Para os autores, “os computadores, a Internet e as mídias sociais permitem que cada indivíduo seja um editor, comunicando informações verdadeiras ou falsas de forma instantânea e global. Na era da “pós-verdade”, o engano é comum em todos os níveis da vida contemporânea. A falsificação afeta a ciência e as informações sociais e as duas se tornaram altamente interativas globalmente, minando a confiança na ciência e na capacidade dos indivíduos e da sociedade de fazer escolhas baseadas em evidências, incluindo questões de vida ou morte. Ironicamente, os impulsionadores da ciência falsa são incorporados ao sistema de publicação científica atual com a intenção de disseminar o conhecimento comprovado, no qual a intersecção do avanço da ciência e recompensas financeiras e de reputação para cientistas e editores incentivam o jogo e, no extremo, a criação e promoção de resultados falsificados. Na batalha pela verdade, cientistas individuais, associações profissionais, instituições acadêmicas e órgãos de financiamento devem agir para colocar sua própria casa em ordem, promovendo a ética e a integridade e desincentivando a produção e publicação de dados e resultados falsos. Todos devem se manifestar contra as informações falsas e a ciência falsa em circulação e contradizer vigorosamente as figuras públicas que as promovem. Eles devem contribuir para a pesquisa que ajuda a compreender e combater as informações falsas, para a educação que constrói conhecimento e habilidades na avaliação da informação e para o fortalecimento da alfabetização científica na sociedade”.
Sabe-se que em um nível coletivo, informações falsas podem alterar atitudes e políticas em questões ecológicas, sociais e políticas cruciais e, no extremo, pode colocar populações inteiras em níveis nacionais, regionais e até globais em risco de danos.

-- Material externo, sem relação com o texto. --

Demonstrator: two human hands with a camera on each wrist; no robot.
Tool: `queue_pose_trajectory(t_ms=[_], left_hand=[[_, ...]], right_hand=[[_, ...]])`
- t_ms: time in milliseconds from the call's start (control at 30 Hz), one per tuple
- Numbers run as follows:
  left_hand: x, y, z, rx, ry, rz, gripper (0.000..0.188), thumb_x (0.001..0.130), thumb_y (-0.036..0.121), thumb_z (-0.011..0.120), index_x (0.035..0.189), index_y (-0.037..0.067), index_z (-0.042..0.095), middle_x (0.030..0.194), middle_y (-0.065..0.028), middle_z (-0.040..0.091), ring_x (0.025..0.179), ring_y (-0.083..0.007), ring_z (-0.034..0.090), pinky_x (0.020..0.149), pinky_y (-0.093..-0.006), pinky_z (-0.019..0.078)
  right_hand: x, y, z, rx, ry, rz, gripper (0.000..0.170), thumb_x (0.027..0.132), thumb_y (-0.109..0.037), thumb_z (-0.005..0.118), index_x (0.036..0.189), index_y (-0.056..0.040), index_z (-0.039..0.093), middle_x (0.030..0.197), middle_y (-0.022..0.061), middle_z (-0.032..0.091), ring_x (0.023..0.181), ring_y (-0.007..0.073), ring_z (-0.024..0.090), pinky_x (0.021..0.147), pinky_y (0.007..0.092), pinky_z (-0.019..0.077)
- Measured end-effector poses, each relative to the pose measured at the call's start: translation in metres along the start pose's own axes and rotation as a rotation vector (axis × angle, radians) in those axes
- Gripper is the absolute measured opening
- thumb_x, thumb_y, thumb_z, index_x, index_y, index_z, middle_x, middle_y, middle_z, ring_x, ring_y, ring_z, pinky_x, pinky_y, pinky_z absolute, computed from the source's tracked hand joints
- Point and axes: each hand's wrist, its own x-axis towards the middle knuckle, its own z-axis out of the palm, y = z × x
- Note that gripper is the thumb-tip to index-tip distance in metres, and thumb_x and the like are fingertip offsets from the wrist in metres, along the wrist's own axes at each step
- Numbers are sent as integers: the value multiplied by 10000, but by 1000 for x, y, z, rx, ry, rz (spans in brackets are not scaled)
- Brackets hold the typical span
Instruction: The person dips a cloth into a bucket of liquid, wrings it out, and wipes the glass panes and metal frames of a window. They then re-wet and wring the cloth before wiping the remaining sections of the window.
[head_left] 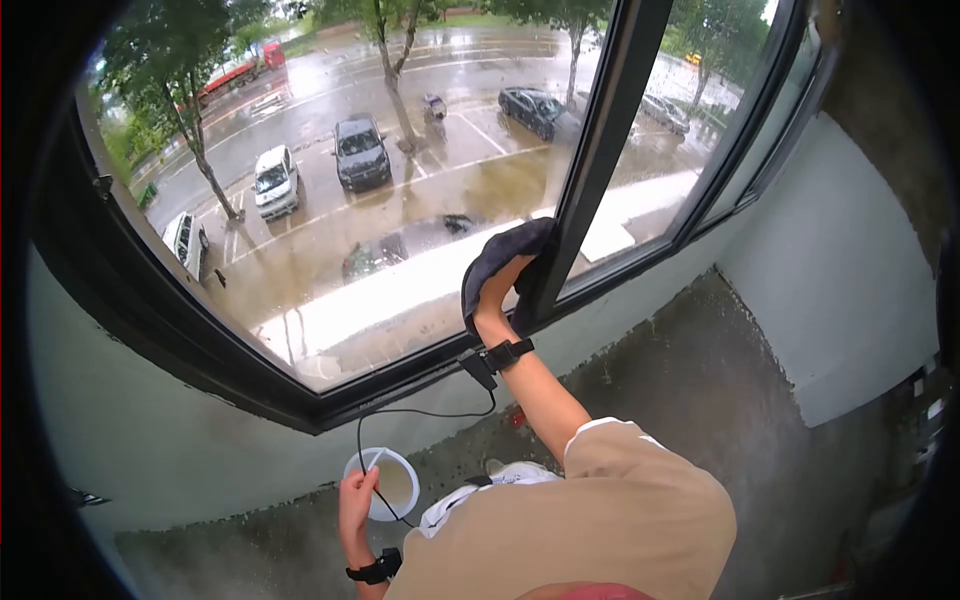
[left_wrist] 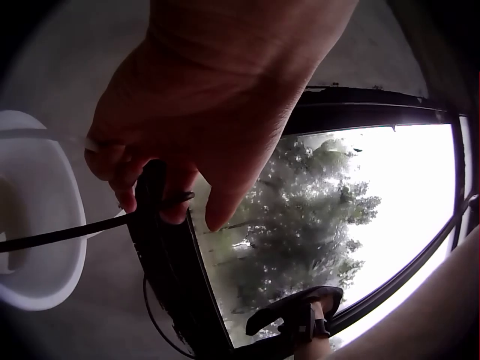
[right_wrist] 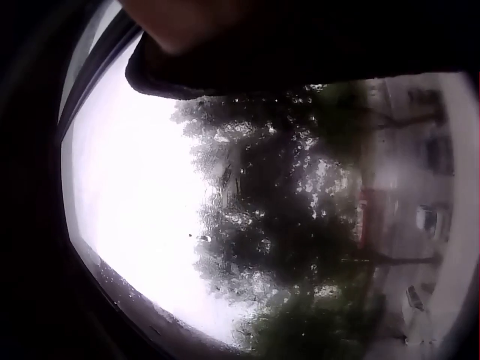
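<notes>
My left hand (head_left: 358, 500) has its fingers curled round the pale handle (head_left: 375, 458) of a white bucket (head_left: 415, 490). Murky liquid shows inside the bucket, which hangs beside the wall under the window. A thin black cable (head_left: 430, 412) passes by these fingers. Higher up, my right hand (head_left: 505, 285) holds a dark cloth (head_left: 490, 258) against the lower right of the window glass (head_left: 400, 300), beside the upright frame bar (head_left: 590, 150). The cloth hides most of that hand's fingers. In the right wrist view, the cloth's edge (right_wrist: 180, 91) lies across the wet glass.
A dark sill (head_left: 390, 385) runs along the bottom of the window, above a pale wall (head_left: 240, 460). Another pane (head_left: 640, 190) stands right of the bar. Outside are parked cars (head_left: 360, 152) and trees. The floor (head_left: 660, 370) is dark concrete.
</notes>
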Motion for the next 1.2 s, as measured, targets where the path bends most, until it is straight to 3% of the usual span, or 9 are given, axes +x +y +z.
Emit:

Por exemplo, a negação da mudança climática antropogênica, rejeitada sem contra evidência como ciência falsa, resultou na perda de aceitação universal do acordo internacional sobre a mudança climática e seu impacto no aquecimento global provavelmente terá consequências desastrosas em todo o mundo no atual século XXI. Em outra frente e de modo efetivo as redes sociais, assim como aplicativos de mensagens, foram usadas para enviar milhões de mensagens com o objetivo de influenciar as atitudes em relação ao Brexit no referendo do Reino Unido de 2016 e opiniões sobre os candidatos nas eleições presidenciais dos EUA em 2016, assim como, nas eleições brasileiras em 2018, temas sobre os quais já tratamos reiteradas vezes neste espaço opinativo.

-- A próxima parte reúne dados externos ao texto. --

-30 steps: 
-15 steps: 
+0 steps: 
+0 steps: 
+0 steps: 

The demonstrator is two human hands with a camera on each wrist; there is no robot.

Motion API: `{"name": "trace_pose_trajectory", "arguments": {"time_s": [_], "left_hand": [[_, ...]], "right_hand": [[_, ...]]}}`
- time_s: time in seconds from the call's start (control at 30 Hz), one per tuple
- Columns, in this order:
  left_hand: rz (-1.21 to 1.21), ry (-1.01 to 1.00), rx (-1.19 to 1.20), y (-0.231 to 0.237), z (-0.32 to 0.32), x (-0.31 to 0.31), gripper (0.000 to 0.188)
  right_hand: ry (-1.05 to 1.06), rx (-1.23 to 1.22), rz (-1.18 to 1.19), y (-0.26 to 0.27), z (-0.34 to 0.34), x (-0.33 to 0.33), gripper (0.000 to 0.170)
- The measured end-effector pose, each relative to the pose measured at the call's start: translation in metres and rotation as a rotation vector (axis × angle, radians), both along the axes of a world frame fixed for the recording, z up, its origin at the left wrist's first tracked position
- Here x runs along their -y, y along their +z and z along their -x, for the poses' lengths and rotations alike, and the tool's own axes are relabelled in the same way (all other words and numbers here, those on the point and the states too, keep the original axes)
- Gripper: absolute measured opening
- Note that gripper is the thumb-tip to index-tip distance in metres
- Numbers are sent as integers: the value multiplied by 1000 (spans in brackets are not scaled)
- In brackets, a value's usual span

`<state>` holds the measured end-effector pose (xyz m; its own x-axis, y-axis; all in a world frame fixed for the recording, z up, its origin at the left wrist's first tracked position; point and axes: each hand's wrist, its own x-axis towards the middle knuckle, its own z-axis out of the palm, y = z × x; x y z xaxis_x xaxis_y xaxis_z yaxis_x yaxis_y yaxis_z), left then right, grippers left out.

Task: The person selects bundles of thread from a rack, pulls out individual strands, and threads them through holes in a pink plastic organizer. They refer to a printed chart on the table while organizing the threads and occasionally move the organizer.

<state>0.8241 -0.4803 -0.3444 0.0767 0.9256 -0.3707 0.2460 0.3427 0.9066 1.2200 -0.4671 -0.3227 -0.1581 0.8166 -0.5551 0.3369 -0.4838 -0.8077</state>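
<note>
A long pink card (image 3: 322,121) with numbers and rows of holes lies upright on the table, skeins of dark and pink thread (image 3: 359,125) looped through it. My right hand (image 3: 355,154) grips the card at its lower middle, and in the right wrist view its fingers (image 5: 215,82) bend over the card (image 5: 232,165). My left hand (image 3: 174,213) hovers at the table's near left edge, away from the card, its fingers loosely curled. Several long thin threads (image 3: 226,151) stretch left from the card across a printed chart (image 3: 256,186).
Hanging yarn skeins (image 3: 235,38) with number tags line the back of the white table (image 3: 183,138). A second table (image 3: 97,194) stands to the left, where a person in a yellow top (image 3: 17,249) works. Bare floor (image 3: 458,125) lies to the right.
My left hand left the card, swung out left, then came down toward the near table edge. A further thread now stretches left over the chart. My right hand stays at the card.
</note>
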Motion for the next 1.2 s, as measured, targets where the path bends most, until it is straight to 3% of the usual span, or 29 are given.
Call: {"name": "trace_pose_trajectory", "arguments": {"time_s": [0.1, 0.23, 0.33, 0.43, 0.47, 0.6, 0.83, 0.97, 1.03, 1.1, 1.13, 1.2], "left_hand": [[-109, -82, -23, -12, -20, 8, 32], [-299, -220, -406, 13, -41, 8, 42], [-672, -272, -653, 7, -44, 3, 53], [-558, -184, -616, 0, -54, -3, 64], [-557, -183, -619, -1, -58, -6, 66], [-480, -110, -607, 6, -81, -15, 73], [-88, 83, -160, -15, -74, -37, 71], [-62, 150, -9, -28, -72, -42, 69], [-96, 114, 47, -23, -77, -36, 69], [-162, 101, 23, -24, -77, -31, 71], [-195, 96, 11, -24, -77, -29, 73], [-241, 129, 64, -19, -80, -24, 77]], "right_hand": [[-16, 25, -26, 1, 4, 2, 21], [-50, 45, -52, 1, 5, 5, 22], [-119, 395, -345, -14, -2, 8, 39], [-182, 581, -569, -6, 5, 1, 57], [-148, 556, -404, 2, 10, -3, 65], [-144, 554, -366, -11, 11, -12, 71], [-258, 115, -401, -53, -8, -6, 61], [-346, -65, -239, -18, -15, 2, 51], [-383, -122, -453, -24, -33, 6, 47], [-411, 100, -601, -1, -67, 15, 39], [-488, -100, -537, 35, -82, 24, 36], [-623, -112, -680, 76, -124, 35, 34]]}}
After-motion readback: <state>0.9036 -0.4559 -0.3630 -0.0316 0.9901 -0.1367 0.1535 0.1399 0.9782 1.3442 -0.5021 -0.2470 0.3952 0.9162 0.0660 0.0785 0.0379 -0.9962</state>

Uma das questões apontadas pelos autores e que já nos reportamos nesta coluna se refere à dúvida que tanto está na raiz da ciência como da anticiência, visto que provoca a suspeição social sobre os discursos criados a partir de evidências. Para os autores, “um fator crítico é a questão de quem tem autoridade para determinar a confiabilidade dos fatos e fazer julgamentos sobre a veracidade das informações oferecidas. Desde os tempos antigos, aqueles com riqueza, poder e posições hierárquicas elevadas foram tratados como fontes privilegiadas, assim como, alguns indivíduos considerados buscadores abnegados de sabedoria nos domínios da espiritualidade, erudição ou ciência”.
Eles também apontam para a evolução do processo científico dentro do regime de historicidade da modernidade sobretudo, no século XX, quando padrões de evidências foram elevados a patamares altos para produção da confiabilidade do conhecimento. Os autores lembram por exemplo, que “o relatório histórico de 1918 de Richard Burdon Haldane ao primeiro-ministro britânico sinalizou a força da relação em evolução entre ciência e política, com Haldane defendendo o princípio de que os políticos devem ficar fora das decisões sobre financiamento de pesquisas”.

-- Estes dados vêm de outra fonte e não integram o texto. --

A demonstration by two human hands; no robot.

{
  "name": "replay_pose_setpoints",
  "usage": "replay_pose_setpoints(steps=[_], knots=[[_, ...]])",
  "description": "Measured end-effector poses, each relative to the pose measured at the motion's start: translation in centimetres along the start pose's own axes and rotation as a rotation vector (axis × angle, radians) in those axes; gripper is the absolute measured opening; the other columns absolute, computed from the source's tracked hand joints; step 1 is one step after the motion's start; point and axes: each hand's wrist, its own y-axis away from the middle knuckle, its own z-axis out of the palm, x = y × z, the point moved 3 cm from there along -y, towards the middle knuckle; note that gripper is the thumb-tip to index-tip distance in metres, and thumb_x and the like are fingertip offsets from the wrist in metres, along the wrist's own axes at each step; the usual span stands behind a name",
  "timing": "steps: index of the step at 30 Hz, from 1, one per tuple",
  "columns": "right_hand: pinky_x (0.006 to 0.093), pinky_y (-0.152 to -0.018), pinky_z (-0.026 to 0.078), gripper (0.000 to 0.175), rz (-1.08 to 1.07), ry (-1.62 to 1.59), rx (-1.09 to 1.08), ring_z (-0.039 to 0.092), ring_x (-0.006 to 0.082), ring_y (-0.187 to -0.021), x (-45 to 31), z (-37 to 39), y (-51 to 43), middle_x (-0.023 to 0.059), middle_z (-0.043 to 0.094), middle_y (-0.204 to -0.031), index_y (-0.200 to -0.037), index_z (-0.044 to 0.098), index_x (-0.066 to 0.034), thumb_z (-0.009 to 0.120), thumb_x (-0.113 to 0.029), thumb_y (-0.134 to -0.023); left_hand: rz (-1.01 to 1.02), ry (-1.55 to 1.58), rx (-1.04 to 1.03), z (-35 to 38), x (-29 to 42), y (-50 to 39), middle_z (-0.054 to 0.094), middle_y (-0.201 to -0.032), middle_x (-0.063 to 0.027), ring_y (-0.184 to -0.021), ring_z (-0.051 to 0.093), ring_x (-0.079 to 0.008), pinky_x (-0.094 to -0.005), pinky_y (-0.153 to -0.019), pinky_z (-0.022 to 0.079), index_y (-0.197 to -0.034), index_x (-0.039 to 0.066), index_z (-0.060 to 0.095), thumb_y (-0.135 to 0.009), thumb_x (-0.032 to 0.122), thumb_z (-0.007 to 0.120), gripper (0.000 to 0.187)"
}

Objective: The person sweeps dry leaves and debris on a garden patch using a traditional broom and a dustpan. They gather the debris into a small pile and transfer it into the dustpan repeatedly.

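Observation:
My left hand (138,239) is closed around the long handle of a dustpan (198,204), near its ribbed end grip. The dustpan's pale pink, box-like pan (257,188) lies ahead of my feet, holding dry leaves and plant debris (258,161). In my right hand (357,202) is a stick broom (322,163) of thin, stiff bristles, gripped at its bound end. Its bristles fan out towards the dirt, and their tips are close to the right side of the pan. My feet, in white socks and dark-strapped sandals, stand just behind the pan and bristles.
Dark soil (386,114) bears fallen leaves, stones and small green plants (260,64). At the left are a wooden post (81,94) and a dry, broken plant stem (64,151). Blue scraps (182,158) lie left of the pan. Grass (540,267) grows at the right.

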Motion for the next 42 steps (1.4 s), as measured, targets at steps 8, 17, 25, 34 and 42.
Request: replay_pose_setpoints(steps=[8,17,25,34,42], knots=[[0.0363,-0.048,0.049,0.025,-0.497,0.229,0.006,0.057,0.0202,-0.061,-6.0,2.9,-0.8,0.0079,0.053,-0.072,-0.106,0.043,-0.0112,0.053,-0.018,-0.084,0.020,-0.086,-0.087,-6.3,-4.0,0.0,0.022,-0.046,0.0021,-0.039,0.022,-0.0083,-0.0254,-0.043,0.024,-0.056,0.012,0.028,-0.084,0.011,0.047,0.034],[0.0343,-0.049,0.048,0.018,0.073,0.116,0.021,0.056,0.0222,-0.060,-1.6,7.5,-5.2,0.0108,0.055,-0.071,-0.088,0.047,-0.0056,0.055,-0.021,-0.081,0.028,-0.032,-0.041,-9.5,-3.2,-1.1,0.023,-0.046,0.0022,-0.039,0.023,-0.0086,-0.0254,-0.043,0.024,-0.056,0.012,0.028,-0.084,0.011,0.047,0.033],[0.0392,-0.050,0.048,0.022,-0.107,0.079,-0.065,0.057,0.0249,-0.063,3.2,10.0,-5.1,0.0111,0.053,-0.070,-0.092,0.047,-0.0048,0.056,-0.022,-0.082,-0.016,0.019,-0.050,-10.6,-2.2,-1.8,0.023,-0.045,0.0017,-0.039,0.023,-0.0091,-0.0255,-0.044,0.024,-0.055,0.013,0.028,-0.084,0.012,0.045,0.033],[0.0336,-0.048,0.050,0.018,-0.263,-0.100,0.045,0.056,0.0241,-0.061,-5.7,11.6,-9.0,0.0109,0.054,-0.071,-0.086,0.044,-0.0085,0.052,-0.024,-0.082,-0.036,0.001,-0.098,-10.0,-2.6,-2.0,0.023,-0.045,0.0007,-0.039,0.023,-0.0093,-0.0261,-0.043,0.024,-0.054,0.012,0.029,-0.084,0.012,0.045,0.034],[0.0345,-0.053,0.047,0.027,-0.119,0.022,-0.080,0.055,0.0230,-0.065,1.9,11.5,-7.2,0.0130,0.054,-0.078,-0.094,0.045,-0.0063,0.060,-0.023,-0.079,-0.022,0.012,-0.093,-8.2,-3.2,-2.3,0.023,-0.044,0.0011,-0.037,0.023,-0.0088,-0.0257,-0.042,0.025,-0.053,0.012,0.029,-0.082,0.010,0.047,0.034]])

Observam ainda que no atual ambiente comumente denominado de pós-verdade atrelado a uma produção sem fim de desinformação, os impactos na interface entre ciência e sociedade quanto no domínio da própria ciência, são crescentes. Quando se observa os ambientes políticos e midiáticos há uma disseminação de narrativas que colocam a ciência sob suspeição, ao que acrescentamos a história e o jornalismo que também estavam sob o mesmo regime de verdade, o da evidência. E citam Bruno Latour, para quem “os fatos permanecem robustos apenas quando são apoiados por uma cultura comum, por instituições que podem ser confiáveis, por uma vida pública mais ou menos decente, por meios de comunicação mais ou menos confiáveis”. No mesmo viés observam que embora pesquisas sobre a visão do público sobre a confiabilidade dos cientistas produzam resultados que variam com o tempo e lugar, em seu livro de 2017 sobre a ‘morte da expertise’ Tom Nichols descreveu as muitas forças que tentam minar a autoridade dos ‘especialistas ‘.
Ao final do artigo apontam caminhos para o combate à desinformação e à fake Science. Para os pesquisadores a solução para os desafios que o ecossistema da desinformação impõe, “não será alcançada por uma única abordagem ou simples conjunto de medidas, mas exigirá um esforço conjunto de uma ampla gama de atores em todos os setores”.
Para os pesquisadores serão necessários esforços para conter a disseminação de informações falsas por meio das mídias sociais, por meio de modificações em algoritmos de computador que favorecem a ‘tendência’ de histórias sem base factual e o desenvolvimento de ferramentas que ajudam a identificar e desenvolver habilidades no reconhecimento de alegações falsas. A regulação das plataformas digitais é, portanto, um dos primeiros pontos sinalizados pelos autores para conter o ecossistema da desinformação, visto que a autorregulação não tem sido suficiente para minimizar os efeitos do mercado das informações falsas.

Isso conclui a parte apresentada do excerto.